Pour ces croyants de Jérusalem, il n'est pas question de vivre en communauté avec des non-juifs, ni de partager des repas avec ceux qui ne sont pas circoncis et qui ne respectent pas l'intégralité des prescriptions alimentaires de la Loi. Cette attitude restrictive ne cadre pas avec l’expérience des Juifs de la Diaspora qui avaient beaucoup plus d'ouverture envers les non-Juifs car ils vivaient avec eux.
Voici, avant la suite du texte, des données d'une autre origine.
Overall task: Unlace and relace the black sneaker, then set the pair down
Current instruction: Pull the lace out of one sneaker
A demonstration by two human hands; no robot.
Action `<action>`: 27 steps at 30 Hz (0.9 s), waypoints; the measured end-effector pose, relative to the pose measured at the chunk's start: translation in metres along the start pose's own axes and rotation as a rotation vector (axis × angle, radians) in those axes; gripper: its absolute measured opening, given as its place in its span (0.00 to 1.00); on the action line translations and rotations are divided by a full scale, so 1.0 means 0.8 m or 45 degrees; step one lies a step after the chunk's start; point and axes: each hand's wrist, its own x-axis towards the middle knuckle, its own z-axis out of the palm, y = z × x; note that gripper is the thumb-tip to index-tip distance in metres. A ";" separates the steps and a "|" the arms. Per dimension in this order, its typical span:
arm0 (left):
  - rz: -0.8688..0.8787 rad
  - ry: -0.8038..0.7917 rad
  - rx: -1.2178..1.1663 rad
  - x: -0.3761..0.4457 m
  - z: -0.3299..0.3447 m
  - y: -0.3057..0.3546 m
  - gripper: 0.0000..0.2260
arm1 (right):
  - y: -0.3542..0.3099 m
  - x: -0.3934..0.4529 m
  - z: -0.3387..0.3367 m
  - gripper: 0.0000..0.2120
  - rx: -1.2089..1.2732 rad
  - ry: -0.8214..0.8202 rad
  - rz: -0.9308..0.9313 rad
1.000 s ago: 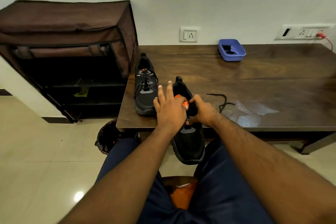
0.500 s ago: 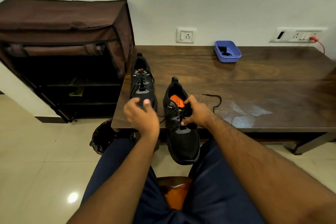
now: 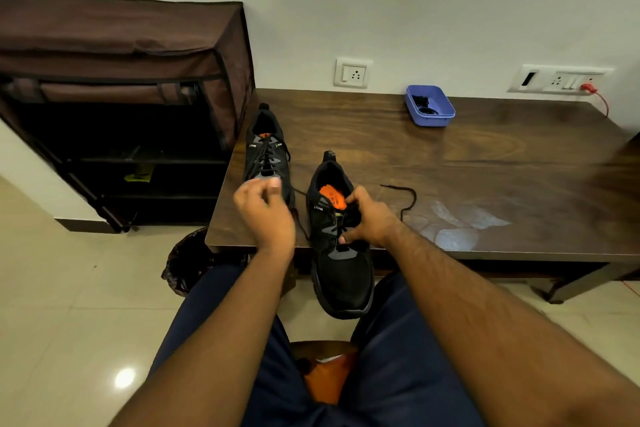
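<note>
our right hand grips the mesh sneaker on the glossy wooden desk; our left hand pinches its thin lace.

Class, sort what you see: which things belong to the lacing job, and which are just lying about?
Job: held sneaker, its lace, second sneaker, left hand, right hand.

Lying about: blue tray, shoe rack, bin, wall sockets.

We see the laced black sneaker on the dark wooden table, far-left; unlaced black sneaker right of it, overhanging the near edge; small blue plastic tray far right.
</note>
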 end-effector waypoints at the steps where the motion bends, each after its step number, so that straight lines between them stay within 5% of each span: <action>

À Jérusalem, Paul a amené Tite, un jeune homme que nous n'avons pas encore rencontré. C'est un Antiochien récemment devenu chrétien. Il fondait de grands espoirs sur celui qui deviendra l’un de ses plus grands collaborateurs. Il le nomme «son vrai fils dans la même foi» (Tite 1, 4). Pour Paul, ce jeune homme est une preuve vivante des nobles fruits qui poussaient déjà sur l'arbre de l'Église des Gentils. À Jérusalem, on ne pourrait résister au charme de ce chrétien sorti du monde non-juif. «Je suis monté à Jérusalem, écrira Paul. J'emmenai aussi Tite.» Il nous dit qu'il était né d'une famille païenne et non circoncis. Ce détail est fourni par Luc qui ajoute que «l'Église d'Antioche a fournit les fonds nécessaires au voyage de ses trois représentants.» (Actes 15, 3)

À Jérusalem, tous étaient conscients que l'attitude qu'on allait adopter à l'égard de Tite serait d'une importance capitale pour l'avenir de l'Évangile. Tite représentait symboliquement l'ensemble des Églises pagano-chrétiennes. S’il était accepté sans conditions, comme frère à part entière, ce serait une décision applicable à tous les chrétiens non-Juifs des nouvelles communautés.

Paul aurait vu son oeuvre compromise dans sa nature même, si la conception des judéo-chrétiens, insistant sur la circoncision pour tous devait triompher. Maintenir cette obligation pour les non-Juifs ferait de l'Église une secte de la Synagogue et annulerait l'universalité du salut. Les chrétiens non circoncis constitueraient au sein même de l'Église un groupe de deuxième classe. L'ancien mur de séparation dans le Temple, entre Juifs et non-Juifs, se dresserait à nouveau au sein même de l'Église chrétienne. Recevoir les non-Juifs dans l'Église, mais éviter de faire table commune avec eux, ferait d'eux des parias chrétiens. C'était donc un problème à la fois social et religieux.

Pour Paul, le problème se posait ainsi : Le salut est-il, le fruit de la grâce du Christ ? La circoncision est-elle nécessaire pour le salut ou la grâce du Christ suffit-elle? Cette question de principe était très importante. Une fois tranchée, Paul pourra permettre la pratique de la circoncision, comme ce sera le cas de Timothée, qui lui était d’une mère juive.

À Jérusalem, Pierre, Jacques et Jean acceptèrent le point de vue de Paul. L’Église naissante évita ainsi un conflit qui aurait été catastrophique et aurait relégué le christianisme au rang de «secte judaïsante».

Après la réunion, les apôtres et les anciens décidèrent d'envoyer à Antioche deux délégués, Judas et Silas, «personnages en vue parmi les frères», qui feront route avec Paul et Barnabé. On leur confia une lettre qui expliquait la proposition de Jacques : «L'Esprit Saint et nous avons décidé de ne vous imposer aucune autre charge que ces exigences inévitables : vous abstenir des viandes des sacrifices païens, du sang des animaux étouffés et de l'immoralité. Si vous évitez tout cela avec soin, vous aurez bien agi. Adieu!» (Actes 15, 28-29)

La formule de compromis arrêtée par Jacques fixe aux païens quatre interdits qui constituaient, selon la littérature rabbinique, les quatre exigences minimales imposées aux prosélytes en contact avec les Juifs : éviter de consommer les viandes sacrifiées aux idoles, s’abstenir des unions illégitimes (prostitution), ne pas manger des viandes non saignées et éviter de consommer du sang d’animaux. Ces restrictions visent à éviter que les non-Juifs soient cause de souillure pour leurs frères et soeurs judéo-chrétiens.

On en était ainsi arrivés à un compromis acceptable pour les deux groupes : Les non-juifs chrétiens acceptaient les règles énoncées par Jacques et les juifs-chrétiens n’obligeaient pas les non-juifs à se faire circoncire. Les deux groupes pouvaient ainsi se retrouver à la même table.